Candidates are always calling me to ask this question. It is an interesting one and the answer is not as simple as it would appear at first. Given the poor economy, especially in advertising, more often than not, candidates don’t really have a choice; rarely, these days, are there two offers. But the question is often asked directionally. Which way should someone who is out of work go?
I have seen desperately out of work people take the first thing that comes along, often at a smaller agency on an unknown or small piece of business. In the last several years I have seen excellent people make this choice, which is perfectly understandable – they need to support themselves and their families. Unfortunately, many of them end up out of work within a short time, either because their new job cannot afford them or because the smaller agency has gone out of business, or is close to it.
On the other hand, there is no guaranty of employment at a bigger agency either. These days, when clients cut their budgets even on a big brand, there is absolutely no certainty that the big agency will rotate even the best of people on to a new account.

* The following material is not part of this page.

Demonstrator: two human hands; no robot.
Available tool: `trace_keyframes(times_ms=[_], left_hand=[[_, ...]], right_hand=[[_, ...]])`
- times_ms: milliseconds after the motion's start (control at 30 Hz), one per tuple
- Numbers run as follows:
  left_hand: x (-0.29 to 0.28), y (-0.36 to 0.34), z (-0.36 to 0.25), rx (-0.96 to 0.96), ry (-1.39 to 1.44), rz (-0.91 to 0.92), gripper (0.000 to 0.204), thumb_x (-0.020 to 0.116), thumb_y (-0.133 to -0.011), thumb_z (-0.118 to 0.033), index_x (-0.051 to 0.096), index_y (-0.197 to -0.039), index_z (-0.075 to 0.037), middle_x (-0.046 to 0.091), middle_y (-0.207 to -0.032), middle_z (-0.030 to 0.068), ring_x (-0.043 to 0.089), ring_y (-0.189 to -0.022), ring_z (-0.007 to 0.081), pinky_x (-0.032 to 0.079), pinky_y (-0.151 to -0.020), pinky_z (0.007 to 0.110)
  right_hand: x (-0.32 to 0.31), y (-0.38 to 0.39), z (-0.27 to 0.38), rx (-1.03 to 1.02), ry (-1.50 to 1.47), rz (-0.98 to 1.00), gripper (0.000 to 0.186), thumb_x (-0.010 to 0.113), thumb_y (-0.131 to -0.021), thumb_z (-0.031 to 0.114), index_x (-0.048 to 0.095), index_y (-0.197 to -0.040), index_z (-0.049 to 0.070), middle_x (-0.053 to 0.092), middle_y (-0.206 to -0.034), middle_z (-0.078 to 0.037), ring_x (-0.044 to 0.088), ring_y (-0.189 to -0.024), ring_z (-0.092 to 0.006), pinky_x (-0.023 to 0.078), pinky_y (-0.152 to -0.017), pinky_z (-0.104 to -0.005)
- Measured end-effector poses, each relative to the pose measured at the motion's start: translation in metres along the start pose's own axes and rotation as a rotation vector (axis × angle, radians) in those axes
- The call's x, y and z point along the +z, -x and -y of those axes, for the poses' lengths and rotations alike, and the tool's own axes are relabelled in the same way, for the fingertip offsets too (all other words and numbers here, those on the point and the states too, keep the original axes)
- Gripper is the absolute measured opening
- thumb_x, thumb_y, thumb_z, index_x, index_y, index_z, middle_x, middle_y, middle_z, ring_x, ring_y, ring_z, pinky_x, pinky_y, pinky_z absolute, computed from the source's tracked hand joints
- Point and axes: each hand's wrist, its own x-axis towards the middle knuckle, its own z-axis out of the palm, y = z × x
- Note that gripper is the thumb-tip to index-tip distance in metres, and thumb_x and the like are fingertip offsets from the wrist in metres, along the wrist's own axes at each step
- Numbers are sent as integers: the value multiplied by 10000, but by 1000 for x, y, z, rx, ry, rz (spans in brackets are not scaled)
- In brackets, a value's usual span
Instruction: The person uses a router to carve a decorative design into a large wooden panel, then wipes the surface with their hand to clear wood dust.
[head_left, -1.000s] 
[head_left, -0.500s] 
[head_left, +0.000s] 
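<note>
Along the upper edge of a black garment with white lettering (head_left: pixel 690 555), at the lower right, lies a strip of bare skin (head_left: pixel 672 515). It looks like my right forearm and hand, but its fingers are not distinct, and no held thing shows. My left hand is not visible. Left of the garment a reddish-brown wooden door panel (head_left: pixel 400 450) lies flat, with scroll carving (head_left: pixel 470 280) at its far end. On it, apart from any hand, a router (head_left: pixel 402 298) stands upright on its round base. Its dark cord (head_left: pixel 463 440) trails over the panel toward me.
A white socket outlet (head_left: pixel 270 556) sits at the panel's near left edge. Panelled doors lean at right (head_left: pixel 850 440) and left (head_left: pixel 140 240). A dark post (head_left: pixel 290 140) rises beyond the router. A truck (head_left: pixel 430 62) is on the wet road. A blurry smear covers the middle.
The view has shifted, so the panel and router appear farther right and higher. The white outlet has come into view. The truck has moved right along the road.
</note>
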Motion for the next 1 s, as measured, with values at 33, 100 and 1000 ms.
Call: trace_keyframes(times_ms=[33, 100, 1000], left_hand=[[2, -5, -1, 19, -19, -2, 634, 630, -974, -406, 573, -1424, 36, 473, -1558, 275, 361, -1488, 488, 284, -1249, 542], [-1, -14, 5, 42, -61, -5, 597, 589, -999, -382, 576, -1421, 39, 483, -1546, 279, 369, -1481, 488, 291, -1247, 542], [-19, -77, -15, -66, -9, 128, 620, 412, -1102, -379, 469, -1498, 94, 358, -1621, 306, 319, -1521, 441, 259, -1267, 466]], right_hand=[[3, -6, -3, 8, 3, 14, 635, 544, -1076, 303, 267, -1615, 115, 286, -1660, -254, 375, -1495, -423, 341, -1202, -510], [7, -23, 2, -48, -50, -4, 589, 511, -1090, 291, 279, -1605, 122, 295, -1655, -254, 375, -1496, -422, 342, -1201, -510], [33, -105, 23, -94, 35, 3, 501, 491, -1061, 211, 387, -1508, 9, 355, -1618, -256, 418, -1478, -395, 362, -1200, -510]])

Which brings us back to the question of which is better? The answer is that it depends. I have seen a vicious circle started in this economy. A person with a stellar career is laid off. After many months out of work, they take a job at someplace they may not have considered previously. Then that job falls apart. So they are forced to take another job at another place they may not have normally considered. Then, an opening occurs at a well known shop and the first question asked when they see this person’s résumé is, “They seem to be bouncing around a lot”. Or, “Their career appears to be on a downward spiral, why should we consider them?” It is a terrible Catch 22.

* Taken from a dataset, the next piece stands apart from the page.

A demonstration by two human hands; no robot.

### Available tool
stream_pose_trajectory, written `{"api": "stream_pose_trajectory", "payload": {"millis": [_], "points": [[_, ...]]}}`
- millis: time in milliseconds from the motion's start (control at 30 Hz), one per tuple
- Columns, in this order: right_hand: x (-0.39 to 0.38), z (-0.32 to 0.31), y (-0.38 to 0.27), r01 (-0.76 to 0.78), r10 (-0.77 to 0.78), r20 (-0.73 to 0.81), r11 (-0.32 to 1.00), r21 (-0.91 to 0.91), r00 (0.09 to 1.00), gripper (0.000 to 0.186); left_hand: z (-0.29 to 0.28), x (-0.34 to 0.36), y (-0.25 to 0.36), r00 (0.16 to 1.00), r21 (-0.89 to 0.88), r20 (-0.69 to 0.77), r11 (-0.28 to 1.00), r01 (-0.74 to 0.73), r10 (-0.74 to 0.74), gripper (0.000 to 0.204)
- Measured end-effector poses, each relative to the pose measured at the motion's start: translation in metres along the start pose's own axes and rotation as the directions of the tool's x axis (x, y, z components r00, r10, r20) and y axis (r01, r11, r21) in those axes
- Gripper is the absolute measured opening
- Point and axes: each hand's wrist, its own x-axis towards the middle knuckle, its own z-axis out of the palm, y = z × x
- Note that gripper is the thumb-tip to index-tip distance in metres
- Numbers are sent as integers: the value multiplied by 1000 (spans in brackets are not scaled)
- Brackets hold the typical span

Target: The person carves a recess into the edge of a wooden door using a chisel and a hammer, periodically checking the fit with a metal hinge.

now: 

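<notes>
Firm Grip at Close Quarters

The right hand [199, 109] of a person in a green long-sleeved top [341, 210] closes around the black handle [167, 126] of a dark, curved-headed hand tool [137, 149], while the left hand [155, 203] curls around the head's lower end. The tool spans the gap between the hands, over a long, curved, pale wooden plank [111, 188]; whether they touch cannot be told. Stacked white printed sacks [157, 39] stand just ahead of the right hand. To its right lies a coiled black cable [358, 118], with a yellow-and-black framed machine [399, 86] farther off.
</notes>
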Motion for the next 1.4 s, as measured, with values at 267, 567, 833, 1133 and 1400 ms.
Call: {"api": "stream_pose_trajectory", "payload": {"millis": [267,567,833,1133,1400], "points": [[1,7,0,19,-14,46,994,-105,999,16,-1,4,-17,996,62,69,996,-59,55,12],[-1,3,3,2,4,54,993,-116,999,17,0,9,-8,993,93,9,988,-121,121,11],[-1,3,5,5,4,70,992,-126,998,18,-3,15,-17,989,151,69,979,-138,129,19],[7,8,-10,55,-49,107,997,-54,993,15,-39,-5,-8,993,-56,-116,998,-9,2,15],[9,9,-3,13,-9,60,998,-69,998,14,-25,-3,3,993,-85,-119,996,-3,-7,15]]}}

The answer to the question of evaluating a place and an offer is dependent on a lot of factors. First, it depends on a person’s ultimate career goals. Second, it depends on where one is in their career. And finally, it may depend on where one is in the job-hunting cycle.

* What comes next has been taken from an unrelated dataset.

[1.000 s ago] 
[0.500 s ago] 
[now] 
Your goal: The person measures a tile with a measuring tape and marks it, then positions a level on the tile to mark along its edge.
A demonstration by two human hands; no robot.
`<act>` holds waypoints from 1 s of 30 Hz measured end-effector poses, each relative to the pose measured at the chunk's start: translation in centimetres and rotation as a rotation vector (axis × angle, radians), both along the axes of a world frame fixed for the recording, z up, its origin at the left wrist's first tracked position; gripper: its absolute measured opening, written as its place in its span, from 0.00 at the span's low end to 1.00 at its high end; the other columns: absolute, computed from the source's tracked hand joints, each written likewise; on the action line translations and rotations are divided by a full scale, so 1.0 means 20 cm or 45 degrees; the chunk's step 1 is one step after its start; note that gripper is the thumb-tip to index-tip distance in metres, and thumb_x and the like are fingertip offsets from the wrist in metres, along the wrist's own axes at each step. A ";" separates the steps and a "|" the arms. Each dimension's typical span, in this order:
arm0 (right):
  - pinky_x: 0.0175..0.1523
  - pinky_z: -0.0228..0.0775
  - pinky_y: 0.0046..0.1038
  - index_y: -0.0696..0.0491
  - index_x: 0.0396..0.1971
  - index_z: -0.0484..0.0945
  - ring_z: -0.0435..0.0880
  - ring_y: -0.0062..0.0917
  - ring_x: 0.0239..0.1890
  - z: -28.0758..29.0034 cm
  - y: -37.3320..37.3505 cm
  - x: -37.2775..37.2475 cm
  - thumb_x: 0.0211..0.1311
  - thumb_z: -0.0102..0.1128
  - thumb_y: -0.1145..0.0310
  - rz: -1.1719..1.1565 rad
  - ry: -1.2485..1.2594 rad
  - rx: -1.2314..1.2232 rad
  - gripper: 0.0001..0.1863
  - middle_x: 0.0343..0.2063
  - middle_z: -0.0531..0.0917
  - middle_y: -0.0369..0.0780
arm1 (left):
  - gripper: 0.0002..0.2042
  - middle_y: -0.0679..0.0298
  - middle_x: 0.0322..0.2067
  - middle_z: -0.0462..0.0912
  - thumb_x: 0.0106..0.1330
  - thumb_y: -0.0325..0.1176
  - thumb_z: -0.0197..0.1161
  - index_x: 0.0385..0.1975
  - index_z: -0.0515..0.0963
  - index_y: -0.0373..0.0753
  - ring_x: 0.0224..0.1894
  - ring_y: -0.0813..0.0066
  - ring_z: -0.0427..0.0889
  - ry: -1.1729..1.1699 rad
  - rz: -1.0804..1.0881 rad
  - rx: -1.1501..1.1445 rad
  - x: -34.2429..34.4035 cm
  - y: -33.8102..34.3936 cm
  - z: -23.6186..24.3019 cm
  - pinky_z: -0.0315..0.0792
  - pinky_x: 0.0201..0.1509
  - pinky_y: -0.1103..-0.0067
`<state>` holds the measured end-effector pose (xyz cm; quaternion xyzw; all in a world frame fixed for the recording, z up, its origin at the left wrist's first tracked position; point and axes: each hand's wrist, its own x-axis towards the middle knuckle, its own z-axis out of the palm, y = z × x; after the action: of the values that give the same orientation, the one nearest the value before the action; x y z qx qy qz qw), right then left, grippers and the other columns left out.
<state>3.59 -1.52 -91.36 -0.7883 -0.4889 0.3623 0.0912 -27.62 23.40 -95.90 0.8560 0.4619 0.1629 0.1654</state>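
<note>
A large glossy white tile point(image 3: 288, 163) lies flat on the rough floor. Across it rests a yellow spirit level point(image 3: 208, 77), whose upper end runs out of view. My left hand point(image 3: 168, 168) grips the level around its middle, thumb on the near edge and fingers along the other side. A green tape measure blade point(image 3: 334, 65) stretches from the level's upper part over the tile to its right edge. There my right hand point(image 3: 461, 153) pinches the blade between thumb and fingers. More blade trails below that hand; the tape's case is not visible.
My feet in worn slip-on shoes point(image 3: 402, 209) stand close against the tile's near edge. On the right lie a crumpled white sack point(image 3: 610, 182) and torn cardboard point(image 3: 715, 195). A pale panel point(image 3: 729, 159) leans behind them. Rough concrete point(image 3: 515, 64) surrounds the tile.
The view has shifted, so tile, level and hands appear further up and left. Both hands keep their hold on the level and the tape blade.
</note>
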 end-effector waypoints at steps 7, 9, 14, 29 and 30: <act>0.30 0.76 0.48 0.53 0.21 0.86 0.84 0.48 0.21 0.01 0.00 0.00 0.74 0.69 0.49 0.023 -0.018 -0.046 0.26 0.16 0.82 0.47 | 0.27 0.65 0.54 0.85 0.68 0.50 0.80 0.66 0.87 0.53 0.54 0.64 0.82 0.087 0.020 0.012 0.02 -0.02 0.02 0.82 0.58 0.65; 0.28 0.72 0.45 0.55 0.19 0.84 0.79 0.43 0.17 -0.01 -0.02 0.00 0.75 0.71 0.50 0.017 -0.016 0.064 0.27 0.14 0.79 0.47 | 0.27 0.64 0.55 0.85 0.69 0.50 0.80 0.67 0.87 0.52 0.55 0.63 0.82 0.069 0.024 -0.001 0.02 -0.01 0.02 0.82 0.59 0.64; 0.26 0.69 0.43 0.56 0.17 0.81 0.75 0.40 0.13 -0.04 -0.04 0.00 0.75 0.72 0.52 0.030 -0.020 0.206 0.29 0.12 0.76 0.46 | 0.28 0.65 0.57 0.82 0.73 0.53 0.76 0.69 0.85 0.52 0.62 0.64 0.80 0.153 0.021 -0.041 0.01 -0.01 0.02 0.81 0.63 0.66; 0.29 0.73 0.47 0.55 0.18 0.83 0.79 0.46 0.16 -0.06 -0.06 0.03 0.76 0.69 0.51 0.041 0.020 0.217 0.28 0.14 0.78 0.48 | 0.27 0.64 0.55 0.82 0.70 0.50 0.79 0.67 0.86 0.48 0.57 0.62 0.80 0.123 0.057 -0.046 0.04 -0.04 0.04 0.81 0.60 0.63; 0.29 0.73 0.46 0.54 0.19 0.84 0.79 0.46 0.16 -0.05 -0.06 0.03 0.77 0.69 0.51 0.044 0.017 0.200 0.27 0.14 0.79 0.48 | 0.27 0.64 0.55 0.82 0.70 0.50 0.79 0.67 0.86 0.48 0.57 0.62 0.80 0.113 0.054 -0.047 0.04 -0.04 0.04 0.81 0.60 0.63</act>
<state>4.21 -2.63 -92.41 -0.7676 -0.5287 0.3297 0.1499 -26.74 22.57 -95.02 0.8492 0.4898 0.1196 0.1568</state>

It is hard to be objective about one’s own career. Often it takes a professional to look objectively at a résumé and to be able to tell a candidate what a move may mean to their future. Big agency people – the majority of the business – might immediately tell people that they are better off at another big agency no matter what the account. However, we all know that the big agencies have A, B and C teams. The B and C teams at some of the bigger shops are often dead end jobs and they rarely promote people off of them on to their A accounts.
At a smaller agency on a well known account there may be fabulous job satisfaction and the ability to grow into management. I know an account director who went to a smaller agency and who instantly hated the fact that they were no longer involved with issues of worldwide importance which they had at their previous big agency. But they soon discovered that they were able to influence and help their new, smaller clients in a way which actually could never happen at the previous big shop. Their job satisfaction actually increased significantly.
The bottom line is that there is no right or wrong choice. A career is like a roadmap. You have to pick a destination and then figure out the best route to get there. And that route is a very personal thing with lots of possible detours on their way. In one of my Ad Age columns, I wrote that a résumé has to make sense when you look at it. The moves should almost be self-explanatory. So the answer to the question of which is better – big shop second tier account or small shop, great account – depends on your own personal goals and aspirations and how it fits in to the direction you want to take your career.